The hope in engaging in this kind of daily thoughtful and prayerful review is that you might become more sensitive to where the Holy Spirit is moving in your life and to your own spiritual ups and downs. Naming the places in which you are close to God, or close to the person you want to be, is a way to notice patterns and see if those moments can become more frequent and more joyful.
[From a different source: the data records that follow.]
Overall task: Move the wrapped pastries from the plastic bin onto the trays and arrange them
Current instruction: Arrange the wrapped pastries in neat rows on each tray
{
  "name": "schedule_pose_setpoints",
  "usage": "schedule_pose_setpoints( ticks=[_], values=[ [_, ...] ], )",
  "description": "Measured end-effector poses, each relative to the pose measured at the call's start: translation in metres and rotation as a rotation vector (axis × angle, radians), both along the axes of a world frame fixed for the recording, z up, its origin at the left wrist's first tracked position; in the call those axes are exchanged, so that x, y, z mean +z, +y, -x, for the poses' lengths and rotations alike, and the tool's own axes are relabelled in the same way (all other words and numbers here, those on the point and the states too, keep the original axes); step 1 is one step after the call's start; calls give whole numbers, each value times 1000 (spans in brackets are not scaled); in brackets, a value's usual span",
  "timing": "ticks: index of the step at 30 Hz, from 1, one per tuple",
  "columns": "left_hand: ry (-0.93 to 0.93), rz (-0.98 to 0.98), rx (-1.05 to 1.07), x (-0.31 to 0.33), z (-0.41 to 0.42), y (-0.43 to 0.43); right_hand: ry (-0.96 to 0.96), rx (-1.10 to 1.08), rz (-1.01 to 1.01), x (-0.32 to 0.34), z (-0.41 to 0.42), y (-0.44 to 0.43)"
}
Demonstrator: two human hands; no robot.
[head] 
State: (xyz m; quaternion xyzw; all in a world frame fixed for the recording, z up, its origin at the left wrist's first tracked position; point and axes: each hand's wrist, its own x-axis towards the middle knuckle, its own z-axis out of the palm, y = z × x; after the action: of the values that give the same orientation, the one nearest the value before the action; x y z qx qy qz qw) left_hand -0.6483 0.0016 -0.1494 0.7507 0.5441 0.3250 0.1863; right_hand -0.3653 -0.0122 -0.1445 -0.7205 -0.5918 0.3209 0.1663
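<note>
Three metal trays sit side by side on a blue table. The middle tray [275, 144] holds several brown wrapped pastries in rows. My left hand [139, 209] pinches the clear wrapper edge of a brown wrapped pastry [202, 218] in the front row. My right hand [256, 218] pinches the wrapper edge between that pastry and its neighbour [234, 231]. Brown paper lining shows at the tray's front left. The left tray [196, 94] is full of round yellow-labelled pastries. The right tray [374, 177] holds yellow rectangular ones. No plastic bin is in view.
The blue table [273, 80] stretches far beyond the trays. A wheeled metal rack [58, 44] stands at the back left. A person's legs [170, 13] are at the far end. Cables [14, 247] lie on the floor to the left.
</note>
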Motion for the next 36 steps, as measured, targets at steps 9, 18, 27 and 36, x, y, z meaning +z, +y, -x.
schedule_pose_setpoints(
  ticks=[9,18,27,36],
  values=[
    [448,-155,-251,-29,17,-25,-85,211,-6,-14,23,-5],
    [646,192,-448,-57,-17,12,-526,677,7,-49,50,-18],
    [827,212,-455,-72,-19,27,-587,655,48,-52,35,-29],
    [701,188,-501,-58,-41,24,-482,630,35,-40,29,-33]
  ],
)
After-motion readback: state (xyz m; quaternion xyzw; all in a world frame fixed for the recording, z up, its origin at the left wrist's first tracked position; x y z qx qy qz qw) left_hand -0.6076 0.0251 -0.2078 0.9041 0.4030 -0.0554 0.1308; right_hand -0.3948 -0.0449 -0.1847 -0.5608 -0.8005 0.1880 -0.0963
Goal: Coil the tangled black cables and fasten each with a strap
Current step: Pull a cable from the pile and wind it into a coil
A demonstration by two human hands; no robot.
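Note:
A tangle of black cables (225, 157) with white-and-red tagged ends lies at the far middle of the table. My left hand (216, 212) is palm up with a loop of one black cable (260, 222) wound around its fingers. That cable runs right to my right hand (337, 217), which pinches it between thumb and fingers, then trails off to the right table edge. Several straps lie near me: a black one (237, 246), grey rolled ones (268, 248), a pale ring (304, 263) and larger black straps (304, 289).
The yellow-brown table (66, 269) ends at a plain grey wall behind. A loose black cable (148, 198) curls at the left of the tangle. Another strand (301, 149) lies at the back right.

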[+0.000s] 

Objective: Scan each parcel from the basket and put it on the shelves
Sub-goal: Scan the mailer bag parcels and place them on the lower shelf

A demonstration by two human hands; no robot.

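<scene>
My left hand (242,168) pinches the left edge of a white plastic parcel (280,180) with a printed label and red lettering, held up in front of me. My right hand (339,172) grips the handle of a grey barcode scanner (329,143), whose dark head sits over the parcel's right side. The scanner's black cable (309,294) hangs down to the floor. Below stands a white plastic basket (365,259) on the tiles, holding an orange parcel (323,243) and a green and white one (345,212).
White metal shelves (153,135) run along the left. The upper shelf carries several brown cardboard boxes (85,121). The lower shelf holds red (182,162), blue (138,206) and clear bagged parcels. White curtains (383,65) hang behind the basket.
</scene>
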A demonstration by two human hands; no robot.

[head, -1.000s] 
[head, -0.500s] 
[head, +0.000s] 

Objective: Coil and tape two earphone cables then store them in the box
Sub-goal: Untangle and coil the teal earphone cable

Naming places of absence is a way to invite God into them and see what other patterns (like anxiety) might be leading you away from God’s peace and holiness.

 

How to practice:

1.  Invite God In:

Some ways to invite God's presence include a short prayer inviting the Holy Spirit to enter the space and the experience.  Others find it more helpful to invite through a Scripture such as Psalm 46:10a (Be still and know that I am God) or 2 Corinthians 3:17 (Now the Lord is the Spirit, and where the Spirit of the Lord is, there is freedom) or a verse of your choosing.

2.  Gratitude:

Once God has been invited in, some gratitude for God's wonders can help establish a base from which to consider the more challenging parts of the day.  Gratitude has also been shown again and again to help us have a more positive outlook on life, even if our circumstances remain the same.  Ask yourself what in this day and in this moment are you thankful for?

3.  Review:

Next is the primary activity of the Examen, reviewing the day.  Pairs of questions are most helpful for identifying the patterns that can then become a source for investment into spiritual transformation.  Consider any of these pairs of questions or come up with your own:

a.  Where did I find God today?  Where did I feel God's absence?

b.  When were times I knew peace?  When were times I was out of peace?

c.  When did I share the love of Christ?  When did I withhold the love of Christ?

4.  In God's Hands:

Close in such a way that you offer yourself the opportunity to start over again the next day, not dwelling on what you have already considered and learned from during this day.  Part of the hope of the Examen is that it will help you to be more aware of the present moment in your daily life and keep you from being stuck in past guilt or future anticipation.  It can't help you do this if it becomes another source for worry and rumination.  Therefore, pray at the close for all you have considered, the good and the bad, to be put in God's hands and for you to be released from it.  Pair this with any physical or verbal act that helps you let things go.  And pray that wisdom and serenity may begin to follow.